Background: Guillain-Barré Syndrome (GBS) is a rare but serious immune-mediated neuropathy characterized by acute-onset motor weakness and potential respiratory failure. Its pathogenesis often involves molecular mimicry triggered by antecedent infections, leading to autoimmune targeting of peripheral nerves. Epidemiological data suggest a correlation between infectious outbreaks and increased GBS incidence, as exemplified by the 2025 surge in cases associated with Campylobacter jejuni enteritis in Pune, India.

Methods: This prospective observational study was conducted over 24 months in the Pediatric Intensive Care Unit (PICU) of a tertiary care hospital. Ethical approval was obtained. Consecutive enrolment included children aged 2-14 years diagnosed with GBS who presented within two weeks of symptom onset. Comprehensive clinical, electrophysiological, and treatment data were collected. Patients were prospectively followed for six months, and outcomes were assessed using the GBS Disability Score. The modified Erasmus GBS outcome Score (mEGOS) and Erasmus GBS Respiratory Insufficiency Score (EGRIS) were applied for prognostic evaluation.
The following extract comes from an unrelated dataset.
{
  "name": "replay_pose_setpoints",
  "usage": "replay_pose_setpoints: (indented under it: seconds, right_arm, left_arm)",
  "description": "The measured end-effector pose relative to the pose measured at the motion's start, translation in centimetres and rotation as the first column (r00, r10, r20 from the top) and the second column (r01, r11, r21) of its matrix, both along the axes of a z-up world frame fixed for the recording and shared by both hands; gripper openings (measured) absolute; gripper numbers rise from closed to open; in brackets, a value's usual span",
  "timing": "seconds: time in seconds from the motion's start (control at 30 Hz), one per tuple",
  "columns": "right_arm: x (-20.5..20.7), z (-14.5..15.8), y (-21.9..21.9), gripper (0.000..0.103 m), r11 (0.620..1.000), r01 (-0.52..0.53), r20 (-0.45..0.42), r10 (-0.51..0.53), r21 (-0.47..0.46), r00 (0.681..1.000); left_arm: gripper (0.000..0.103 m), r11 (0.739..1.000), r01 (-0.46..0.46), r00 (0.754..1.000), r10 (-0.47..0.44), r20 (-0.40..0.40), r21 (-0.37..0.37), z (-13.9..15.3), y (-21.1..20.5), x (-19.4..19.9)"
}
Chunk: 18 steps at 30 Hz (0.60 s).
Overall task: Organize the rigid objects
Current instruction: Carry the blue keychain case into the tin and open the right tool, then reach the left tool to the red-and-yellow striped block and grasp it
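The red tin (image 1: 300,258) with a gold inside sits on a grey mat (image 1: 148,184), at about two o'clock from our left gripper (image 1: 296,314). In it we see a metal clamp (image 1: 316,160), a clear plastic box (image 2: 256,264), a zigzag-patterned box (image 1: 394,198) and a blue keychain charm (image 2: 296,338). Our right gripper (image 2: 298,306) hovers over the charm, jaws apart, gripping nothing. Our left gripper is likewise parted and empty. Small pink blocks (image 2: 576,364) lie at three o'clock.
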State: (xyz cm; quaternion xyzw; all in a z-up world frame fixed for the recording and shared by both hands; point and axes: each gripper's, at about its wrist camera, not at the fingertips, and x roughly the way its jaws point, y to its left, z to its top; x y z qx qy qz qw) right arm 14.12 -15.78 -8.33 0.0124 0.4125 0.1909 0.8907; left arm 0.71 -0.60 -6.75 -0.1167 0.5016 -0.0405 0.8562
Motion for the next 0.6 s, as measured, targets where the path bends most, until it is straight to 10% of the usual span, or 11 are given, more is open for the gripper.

Results: The study cohort comprised 27 children, with males aged 5-9 years being the most commonly affected. The mean (± SD) age was 6.56 (± 3.00) years. All participants reported antecedent illnesses, predominantly gastroenteritis. Clinically, symmetric motor weakness was observed in 81.5%, and 77.8% exhibited sensory involvement. Respiratory compromise requiring mechanical ventilation occurred in 11.1% of patients. Electrophysiological studies identified acute motor axonal neuropathy (AMAN) as the predominant variant, with acute motor sensory axonal neuropathy (AMSAN) demonstrating more severe clinical courses, including higher ventilation requirements and poorer functional outcomes. Prognostic assessment revealed median (IQR) mEGOS scores of 5 (4,6) at admission and 4 (3,6) at 1-week post-admission. These scores significantly predicted outcomes at 4 weeks, 3 months, and 6 months, with higher scores correlating with greater disability. The cohort's mean EGRIS score was 5.67, with higher scores predictive of increased mechanical ventilation requirements.Notably, all patients achieved favourable outcomes with no mortality, highlighting the effectiveness of the implemented management protocol.

Conclusion: Our findings demonstrate that mEGOS and EGRIS are effective prognostic tools in pediatric GBS. The mEGOS reliably predicts functional outcomes at multiple recovery stages, while the EGRIS is particularly useful in early identification of patients at risk for respiratory failure requiring mechanical ventilation.